» DESCRIPTION OF THE TASK: From the first line to the last, restate the data word for word.

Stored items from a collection
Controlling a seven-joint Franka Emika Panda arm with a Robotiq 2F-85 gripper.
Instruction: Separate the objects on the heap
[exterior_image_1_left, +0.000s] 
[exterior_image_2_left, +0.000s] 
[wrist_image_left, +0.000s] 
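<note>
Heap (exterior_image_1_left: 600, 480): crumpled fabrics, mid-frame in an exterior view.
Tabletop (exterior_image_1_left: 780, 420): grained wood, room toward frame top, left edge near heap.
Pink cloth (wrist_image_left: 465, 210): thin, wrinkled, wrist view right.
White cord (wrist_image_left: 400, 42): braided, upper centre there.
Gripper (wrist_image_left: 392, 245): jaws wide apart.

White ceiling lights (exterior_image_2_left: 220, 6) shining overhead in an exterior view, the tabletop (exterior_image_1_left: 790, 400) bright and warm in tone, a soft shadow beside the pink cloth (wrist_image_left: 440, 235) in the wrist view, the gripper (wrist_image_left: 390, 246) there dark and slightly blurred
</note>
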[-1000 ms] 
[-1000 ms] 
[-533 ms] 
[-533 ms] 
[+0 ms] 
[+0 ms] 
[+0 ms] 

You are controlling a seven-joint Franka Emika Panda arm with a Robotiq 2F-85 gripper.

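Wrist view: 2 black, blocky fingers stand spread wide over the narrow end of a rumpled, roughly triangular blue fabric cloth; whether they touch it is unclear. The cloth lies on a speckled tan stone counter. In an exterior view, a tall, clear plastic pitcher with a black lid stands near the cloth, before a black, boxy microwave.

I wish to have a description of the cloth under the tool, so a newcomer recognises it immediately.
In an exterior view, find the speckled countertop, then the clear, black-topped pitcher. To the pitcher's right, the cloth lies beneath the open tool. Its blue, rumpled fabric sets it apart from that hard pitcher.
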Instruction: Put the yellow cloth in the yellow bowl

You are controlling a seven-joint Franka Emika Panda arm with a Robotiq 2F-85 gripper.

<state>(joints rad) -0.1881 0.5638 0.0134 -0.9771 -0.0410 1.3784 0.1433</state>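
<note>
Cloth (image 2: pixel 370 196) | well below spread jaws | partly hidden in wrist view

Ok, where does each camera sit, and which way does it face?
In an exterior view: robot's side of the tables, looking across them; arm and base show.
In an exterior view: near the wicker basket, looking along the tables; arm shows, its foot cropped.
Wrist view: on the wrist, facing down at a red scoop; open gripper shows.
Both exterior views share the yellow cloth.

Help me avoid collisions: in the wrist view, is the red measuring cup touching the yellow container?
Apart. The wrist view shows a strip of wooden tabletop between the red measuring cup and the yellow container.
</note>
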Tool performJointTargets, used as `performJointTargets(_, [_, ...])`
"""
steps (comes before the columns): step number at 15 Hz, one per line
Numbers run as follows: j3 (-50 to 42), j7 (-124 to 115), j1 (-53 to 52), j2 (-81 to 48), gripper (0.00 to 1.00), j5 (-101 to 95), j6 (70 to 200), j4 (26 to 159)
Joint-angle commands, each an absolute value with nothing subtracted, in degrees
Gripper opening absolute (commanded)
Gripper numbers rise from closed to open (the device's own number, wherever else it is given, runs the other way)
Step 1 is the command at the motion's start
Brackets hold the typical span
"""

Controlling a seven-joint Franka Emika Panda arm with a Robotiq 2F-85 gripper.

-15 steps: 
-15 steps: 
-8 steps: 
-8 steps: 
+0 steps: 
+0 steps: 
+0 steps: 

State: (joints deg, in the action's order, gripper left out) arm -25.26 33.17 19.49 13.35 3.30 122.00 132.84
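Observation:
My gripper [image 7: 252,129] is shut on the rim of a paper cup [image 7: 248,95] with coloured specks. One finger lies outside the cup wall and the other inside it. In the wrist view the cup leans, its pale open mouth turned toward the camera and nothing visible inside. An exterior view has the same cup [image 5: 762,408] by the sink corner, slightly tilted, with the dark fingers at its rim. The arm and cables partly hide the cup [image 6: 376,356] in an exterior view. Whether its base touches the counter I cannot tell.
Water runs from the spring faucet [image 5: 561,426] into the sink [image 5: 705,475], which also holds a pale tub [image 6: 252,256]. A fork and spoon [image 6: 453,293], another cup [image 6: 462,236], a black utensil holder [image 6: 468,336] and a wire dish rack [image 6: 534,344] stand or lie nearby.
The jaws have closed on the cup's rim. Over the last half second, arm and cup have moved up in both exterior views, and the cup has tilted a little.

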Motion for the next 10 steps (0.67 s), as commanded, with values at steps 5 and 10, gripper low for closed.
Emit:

» REPLY:
Controlling a seven-joint Franka Emika Panda arm with a Robotiq 2F-85 gripper.
Instruction: Separate the objects on the heap
[exterior_image_1_left, +0.000s] 
[exterior_image_2_left, +0.000s] 
[wrist_image_left, +0.000s] 
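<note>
Heap (exterior_image_1_left: 600, 480): crumpled fabrics, mid-frame in an exterior view.
Tabletop (exterior_image_1_left: 780, 420): grained wood, room toward frame top, left edge near heap.
Pink cloth (wrist_image_left: 465, 210): thin, wrinkled, wrist view right.
White cord (wrist_image_left: 400, 42): braided, upper centre there.
Gripper (wrist_image_left: 392, 245): jaws wide apart.

White ceiling lights (exterior_image_2_left: 220, 6) shining overhead in an exterior view, the tabletop (exterior_image_1_left: 790, 400) bright and warm in tone, a soft shadow beside the pink cloth (wrist_image_left: 440, 235) in the wrist view, the gripper (wrist_image_left: 390, 246) there dark and slightly blurred
</note>
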[-1000 ms] 
[-1000 ms] 
[-533 ms] 
[-533 ms] 
[+0 ms] 
[+0 ms] 
[+0 ms] 

You are controlling a seven-joint Franka Emika Panda arm with a Robotiq 2F-85 gripper.

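Wrist view: 2 black, blocky fingers stand spread wide over the narrow end of a rumpled, roughly triangular blue fabric cloth; whether they touch it is unclear. The cloth lies on a speckled tan stone counter. In an exterior view, a tall, clear plastic pitcher with a black lid stands near the cloth, before a black, boxy microwave.

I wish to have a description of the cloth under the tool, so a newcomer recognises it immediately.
In an exterior view, find the speckled countertop, then the clear, black-topped pitcher. To the pitcher's right, the cloth lies beneath the open tool. Its blue, rumpled fabric sets it apart from that hard pitcher.
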Instruction: Put the yellow cloth in the yellow bowl

You are controlling a seven-joint Franka Emika Panda arm with a Robotiq 2F-85 gripper.

<state>(joints rad) -0.1881 0.5638 0.0134 -0.9771 -0.0410 1.3784 0.1433</state>
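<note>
Cloth (image 2: pixel 370 196) | well below spread jaws | partly hidden in wrist view

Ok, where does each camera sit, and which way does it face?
In an exterior view: robot's side of the tables, looking across them; arm and base show.
In an exterior view: near the wicker basket, looking along the tables; arm shows, its foot cropped.
Wrist view: on the wrist, facing down at a red scoop; open gripper shows.
Both exterior views share the yellow cloth.

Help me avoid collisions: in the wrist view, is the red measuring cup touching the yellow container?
Apart. The wrist view shows a strip of wooden tabletop between the red measuring cup and the yellow container.
</note>
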Tool performJointTargets, used as `performJointTargets(_, [_, ...])`
"""
steps (comes before the columns): step number at 15 Hz, one per line
Numbers run as follows: j3 (-50 to 42), j7 (-124 to 115), j1 (-53 to 52), j2 (-81 to 48), gripper (0.00 to 1.00), j5 (-101 to 95), j6 (70 to 200), j4 (26 to 159)
Joint-angle commands, each an absolute value with nothing subtracted, in degrees
Gripper opening absolute (commanded)
Gripper numbers rise from closed to open (the device's own number, wherever else it is given, runs the other way)
Step 1 is the command at the motion's start
Brackets hold the typical span
"""

Controlling a seven-joint Franka Emika Panda arm with a Robotiq 2F-85 gripper.

-15 steps: 
-15 steps: 
-8 steps: 
-8 steps: 
+0 steps: 
+0 steps: 
+0 steps: 

State: (joints deg, in the action's order, gripper left out) arm -25.26 33.17 19.49 13.35 3.30 122.00 132.84
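Observation:
My gripper [image 7: 252,129] is shut on the rim of a paper cup [image 7: 248,95] with coloured specks. One finger lies outside the cup wall and the other inside it. In the wrist view the cup leans, its pale open mouth turned toward the camera and nothing visible inside. An exterior view has the same cup [image 5: 762,408] by the sink corner, slightly tilted, with the dark fingers at its rim. The arm and cables partly hide the cup [image 6: 376,356] in an exterior view. Whether its base touches the counter I cannot tell.
Water runs from the spring faucet [image 5: 561,426] into the sink [image 5: 705,475], which also holds a pale tub [image 6: 252,256]. A fork and spoon [image 6: 453,293], another cup [image 6: 462,236], a black utensil holder [image 6: 468,336] and a wire dish rack [image 6: 534,344] stand or lie nearby.
The jaws have closed on the cup's rim. Over the last half second, arm and cup have moved up in both exterior views, and the cup has tilted a little.
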
Motion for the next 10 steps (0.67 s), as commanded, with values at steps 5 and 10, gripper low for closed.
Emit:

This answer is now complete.